What is being asked.
Restate the records below exactly. Pictures are not part of the copy.

Provided material.
---
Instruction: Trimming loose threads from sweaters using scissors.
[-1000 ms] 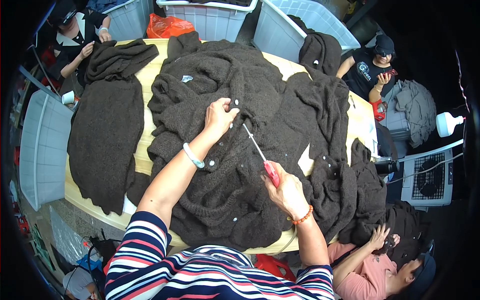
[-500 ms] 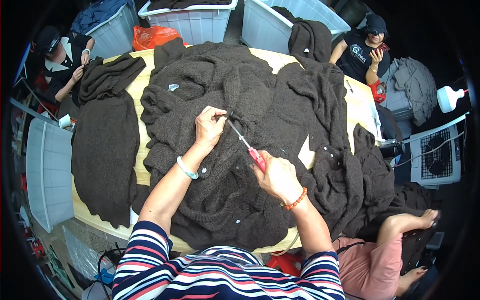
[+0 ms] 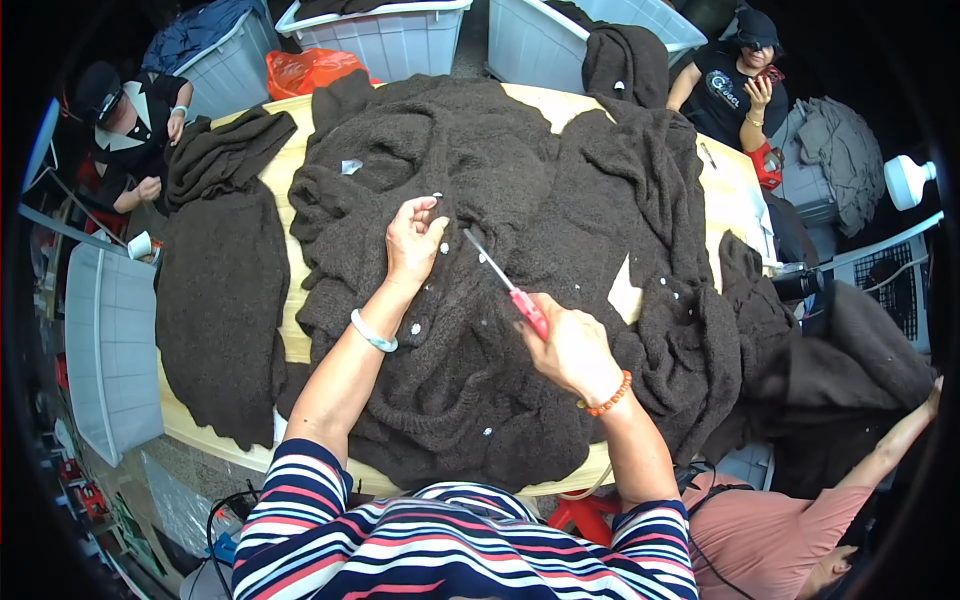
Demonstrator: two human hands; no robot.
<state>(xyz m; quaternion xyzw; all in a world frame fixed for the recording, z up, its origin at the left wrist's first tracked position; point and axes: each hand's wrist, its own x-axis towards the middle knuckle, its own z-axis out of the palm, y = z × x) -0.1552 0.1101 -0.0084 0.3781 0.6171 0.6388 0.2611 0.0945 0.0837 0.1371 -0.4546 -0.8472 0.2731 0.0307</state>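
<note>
A heap of dark brown knitted garments point(image 3: 490, 150) spreads across the middle of the table, with several small white buttons or tags on it. My left hand point(image 3: 412, 240) is over the heap, thumb and forefinger apart. A small dark-and-white piece point(image 3: 437, 196) is at the forefinger's tip; whether it touches the finger I cannot tell. My right hand point(image 3: 575, 350) grips the red handle of a thin-bladed metal tool point(image 3: 528, 312). Its blade points up and left, with the tip just right of my left thumb and near a white button point(image 3: 444, 248).
A folded brown garment point(image 3: 222, 310) lies at the table's left. Pale bins point(image 3: 375, 45) stand beyond the far edge near an orange bag point(image 3: 310, 72). Co-workers are at the far left and far right point(image 3: 745, 95). Another person in pink point(image 3: 770, 530) handles dark cloth at near right.
My left hand has risen slightly, its thumb and forefinger parting from the cloth. The tool's tip has moved slightly right, away from that hand. The person in pink has lifted dark cloth.
</note>
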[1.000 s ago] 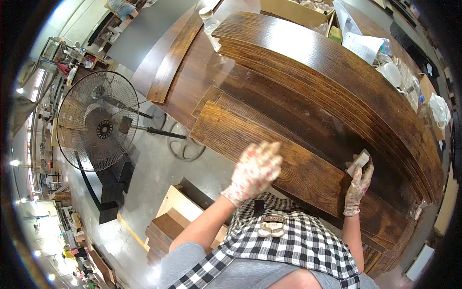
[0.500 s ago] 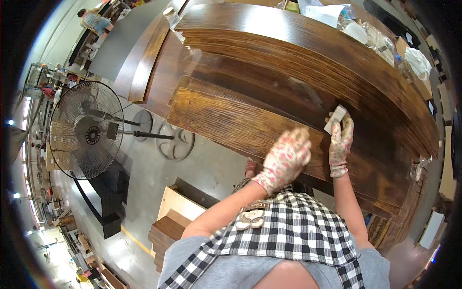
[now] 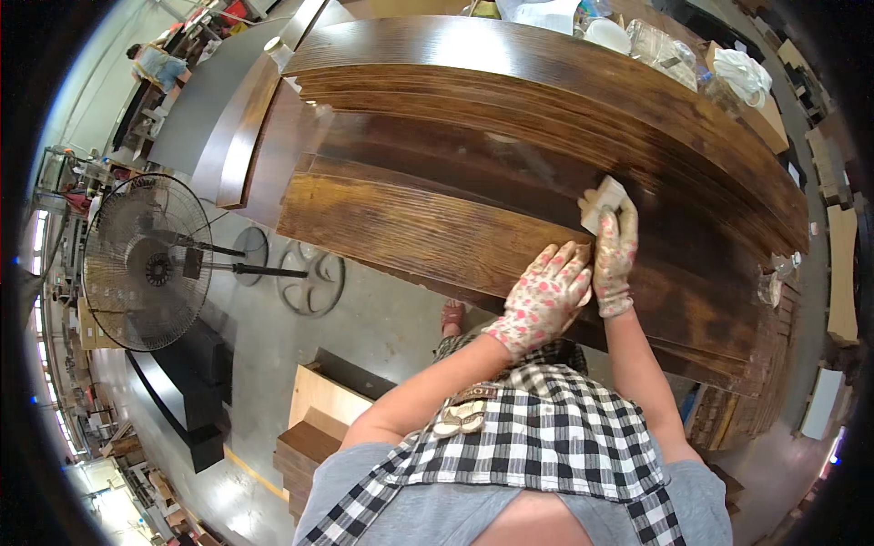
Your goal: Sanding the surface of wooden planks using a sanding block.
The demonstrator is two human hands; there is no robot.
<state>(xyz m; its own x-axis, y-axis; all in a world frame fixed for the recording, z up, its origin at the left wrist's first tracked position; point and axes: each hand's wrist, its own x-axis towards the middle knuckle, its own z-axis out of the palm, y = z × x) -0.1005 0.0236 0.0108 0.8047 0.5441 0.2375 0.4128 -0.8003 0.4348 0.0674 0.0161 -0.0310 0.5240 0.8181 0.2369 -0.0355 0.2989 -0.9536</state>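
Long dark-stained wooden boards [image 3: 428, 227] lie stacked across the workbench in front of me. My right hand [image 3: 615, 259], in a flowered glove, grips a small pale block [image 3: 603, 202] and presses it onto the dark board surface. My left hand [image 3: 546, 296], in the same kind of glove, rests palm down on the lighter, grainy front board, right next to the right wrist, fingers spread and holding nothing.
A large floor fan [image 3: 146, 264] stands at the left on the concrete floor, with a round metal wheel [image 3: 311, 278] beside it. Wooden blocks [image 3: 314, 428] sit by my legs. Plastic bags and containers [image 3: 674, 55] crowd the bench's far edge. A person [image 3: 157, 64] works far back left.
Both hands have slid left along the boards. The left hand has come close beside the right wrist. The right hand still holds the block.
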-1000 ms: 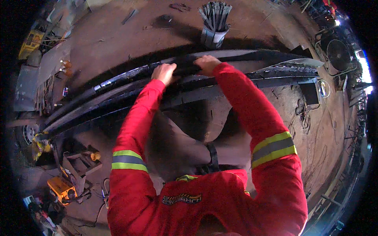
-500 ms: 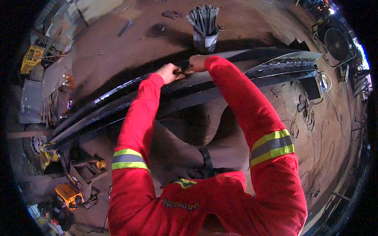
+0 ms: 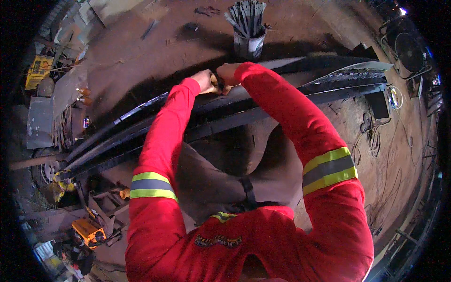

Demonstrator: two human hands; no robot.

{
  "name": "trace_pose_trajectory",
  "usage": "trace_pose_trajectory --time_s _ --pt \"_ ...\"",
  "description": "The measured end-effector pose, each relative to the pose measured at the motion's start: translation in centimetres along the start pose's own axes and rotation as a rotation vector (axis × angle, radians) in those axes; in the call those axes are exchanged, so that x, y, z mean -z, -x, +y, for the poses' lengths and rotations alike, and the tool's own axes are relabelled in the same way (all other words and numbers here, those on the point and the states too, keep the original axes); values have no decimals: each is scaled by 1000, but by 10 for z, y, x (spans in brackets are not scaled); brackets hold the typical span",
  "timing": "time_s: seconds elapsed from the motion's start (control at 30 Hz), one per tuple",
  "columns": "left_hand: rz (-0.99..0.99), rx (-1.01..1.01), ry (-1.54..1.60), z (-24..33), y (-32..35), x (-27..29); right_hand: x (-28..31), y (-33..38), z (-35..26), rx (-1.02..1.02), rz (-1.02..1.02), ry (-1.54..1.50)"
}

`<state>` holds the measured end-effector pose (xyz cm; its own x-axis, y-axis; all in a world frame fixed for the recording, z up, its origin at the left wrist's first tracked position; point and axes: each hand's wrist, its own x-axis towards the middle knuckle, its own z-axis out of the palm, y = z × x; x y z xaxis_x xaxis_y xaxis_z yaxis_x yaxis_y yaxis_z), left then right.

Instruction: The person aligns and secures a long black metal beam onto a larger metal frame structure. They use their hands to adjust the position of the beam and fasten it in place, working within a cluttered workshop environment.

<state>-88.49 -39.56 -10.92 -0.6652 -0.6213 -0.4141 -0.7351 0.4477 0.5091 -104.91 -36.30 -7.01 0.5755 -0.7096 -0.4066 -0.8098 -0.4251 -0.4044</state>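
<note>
My left hand (image 3: pixel 203 81) and my right hand (image 3: pixel 228 74) are close together over long, dark, curved metal beams (image 3: pixel 206 121). Their fingers are curled inward, facing each other. A small tan and dark patch (image 3: pixel 217 85) shows between them; I cannot make out whether it is a held thing or lit fingers. The right hand's fingers are partly hidden by its wrist and red sleeve (image 3: pixel 282 108). A bright metal strip (image 3: pixel 141 108) runs along the far beam, to the left of my left hand.
A bucket (image 3: pixel 249 46) of upright metal strips stands beyond the beams. Cables (image 3: pixel 373 141) lie on the floor at right. An orange machine (image 3: pixel 88 232) and a metal frame (image 3: pixel 105 207) are at lower left; a yellow case (image 3: pixel 38 71) is farther left. A round fan-like thing (image 3: pixel 408 52) stands far right.
Both hands remain close together and have turned slightly, with the tan and dark patch showing more between them. The whole view has shifted a little.
</note>
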Motion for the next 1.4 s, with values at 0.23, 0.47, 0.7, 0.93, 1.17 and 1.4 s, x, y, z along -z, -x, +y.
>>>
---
Answer space.
Instruction: Trimming loose threads from sweaters using scissors.
[-1000 ms] 
[-500 ms] 
[+0 ms] 
Demonstrator: two human hands; no robot.
<state>(xyz m; quaternion xyzw; all in a world frame fixed for the recording, z up, its origin at the left wrist's first tracked position; point and axes: each hand's wrist, its own x-axis towards the middle knuckle, its own z-axis out of the palm, y = z × x) -0.1552 0.1101 -0.0084 0.3781 0.6171 0.6388 0.2611 0.0945 0.0837 0.1371 -0.4546 -0.8472 0.2731 0.0307</state>
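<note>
A heap of dark brown knitted garments point(image 3: 490, 150) spreads across the middle of the table, with several small white buttons or tags on it. My left hand point(image 3: 412, 240) is over the heap, thumb and forefinger apart. A small dark-and-white piece point(image 3: 437, 196) is at the forefinger's tip; whether it touches the finger I cannot tell. My right hand point(image 3: 575, 350) grips the red handle of a thin-bladed metal tool point(image 3: 528, 312). Its blade points up and left, with the tip just right of my left thumb and near a white button point(image 3: 444, 248).
A folded brown garment point(image 3: 222, 310) lies at the table's left. Pale bins point(image 3: 375, 45) stand beyond the far edge near an orange bag point(image 3: 310, 72). Co-workers are at the far left and far right point(image 3: 745, 95). Another person in pink point(image 3: 770, 530) handles dark cloth at near right.
My left hand has risen slightly, its thumb and forefinger parting from the cloth. The tool's tip has moved slightly right, away from that hand. The person in pink has lifted dark cloth.
</note>
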[1.000 s ago] 
[0.500 s ago] 
[now] 
Your goal: Sanding the surface of wooden planks using a sanding block.
The demonstrator is two human hands; there is no robot.
<state>(xyz m; its own x-axis, y-axis; all in a world frame fixed for the recording, z up, its origin at the left wrist's first tracked position; point and axes: each hand's wrist, its own x-axis towards the middle knuckle, its own z-axis out of the palm, y = z × x) -0.1005 0.0236 0.0108 0.8047 0.5441 0.2375 0.4128 -0.8003 0.4348 0.0674 0.0161 -0.0310 0.5240 0.8181 0.2369 -0.0355 0.2989 -0.9536</state>
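Long dark-stained wooden boards [image 3: 428, 227] lie stacked across the workbench in front of me. My right hand [image 3: 615, 259], in a flowered glove, grips a small pale block [image 3: 603, 202] and presses it onto the dark board surface. My left hand [image 3: 546, 296], in the same kind of glove, rests palm down on the lighter, grainy front board, right next to the right wrist, fingers spread and holding nothing.
A large floor fan [image 3: 146, 264] stands at the left on the concrete floor, with a round metal wheel [image 3: 311, 278] beside it. Wooden blocks [image 3: 314, 428] sit by my legs. Plastic bags and containers [image 3: 674, 55] crowd the bench's far edge. A person [image 3: 157, 64] works far back left.
Both hands have slid left along the boards. The left hand has come close beside the right wrist. The right hand still holds the block.
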-1000 ms: 
-500 ms: 
+0 ms: 

Demonstrator: two human hands; no robot.

{
  "name": "trace_pose_trajectory",
  "usage": "trace_pose_trajectory --time_s _ --pt \"_ ...\"",
  "description": "The measured end-effector pose, each relative to the pose measured at the motion's start: translation in centimetres along the start pose's own axes and rotation as a rotation vector (axis × angle, radians) in those axes; in the call those axes are exchanged, so that x, y, z mean -z, -x, +y, for the poses' lengths and rotations alike, and the tool's own axes are relabelled in the same way (all other words and numbers here, those on the point and the states too, keep the original axes); values have no decimals: each is scaled by 1000, but by 10 for z, y, x (spans in brackets are not scaled); brackets hold the typical span",
  "timing": "time_s: seconds elapsed from the motion's start (control at 30 Hz), one per tuple",
  "columns": "left_hand: rz (-0.99..0.99), rx (-1.01..1.01), ry (-1.54..1.60), z (-24..33), y (-32..35), x (-27..29); right_hand: x (-28..31), y (-33..38), z (-35..26), rx (-1.02..1.02), rz (-1.02..1.02), ry (-1.54..1.50)"
}

`<state>` holds the measured end-effector pose (xyz cm; its own x-axis, y-axis; all in a world frame fixed for the recording, z up, its origin at the left wrist's first tracked position; point and axes: each hand's wrist, its own x-axis towards the middle knuckle, its own z-axis out of the palm, y = z × x; x y z xaxis_x xaxis_y xaxis_z yaxis_x yaxis_y yaxis_z), left then right.

Instruction: The person aligns and secures a long black metal beam onto a larger metal frame structure. They use their hands to adjust the position of the beam and fasten it in place, working within a cluttered workshop environment.

<state>-88.49 -39.56 -10.92 -0.6652 -0.6213 -0.4141 -0.7351 0.4477 0.5091 -104.91 -36.30 -7.01 0.5755 -0.7096 -0.4066 -0.8098 -0.4251 -0.4044</state>
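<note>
My left hand (image 3: pixel 203 81) and my right hand (image 3: pixel 228 74) are close together over long, dark, curved metal beams (image 3: pixel 206 121). Their fingers are curled inward, facing each other. A small tan and dark patch (image 3: pixel 217 85) shows between them; I cannot make out whether it is a held thing or lit fingers. The right hand's fingers are partly hidden by its wrist and red sleeve (image 3: pixel 282 108). A bright metal strip (image 3: pixel 141 108) runs along the far beam, to the left of my left hand.
A bucket (image 3: pixel 249 46) of upright metal strips stands beyond the beams. Cables (image 3: pixel 373 141) lie on the floor at right. An orange machine (image 3: pixel 88 232) and a metal frame (image 3: pixel 105 207) are at lower left; a yellow case (image 3: pixel 38 71) is farther left. A round fan-like thing (image 3: pixel 408 52) stands far right.
Both hands remain close together and have turned slightly, with the tan and dark patch showing more between them. The whole view has shifted a little.
</note>
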Motion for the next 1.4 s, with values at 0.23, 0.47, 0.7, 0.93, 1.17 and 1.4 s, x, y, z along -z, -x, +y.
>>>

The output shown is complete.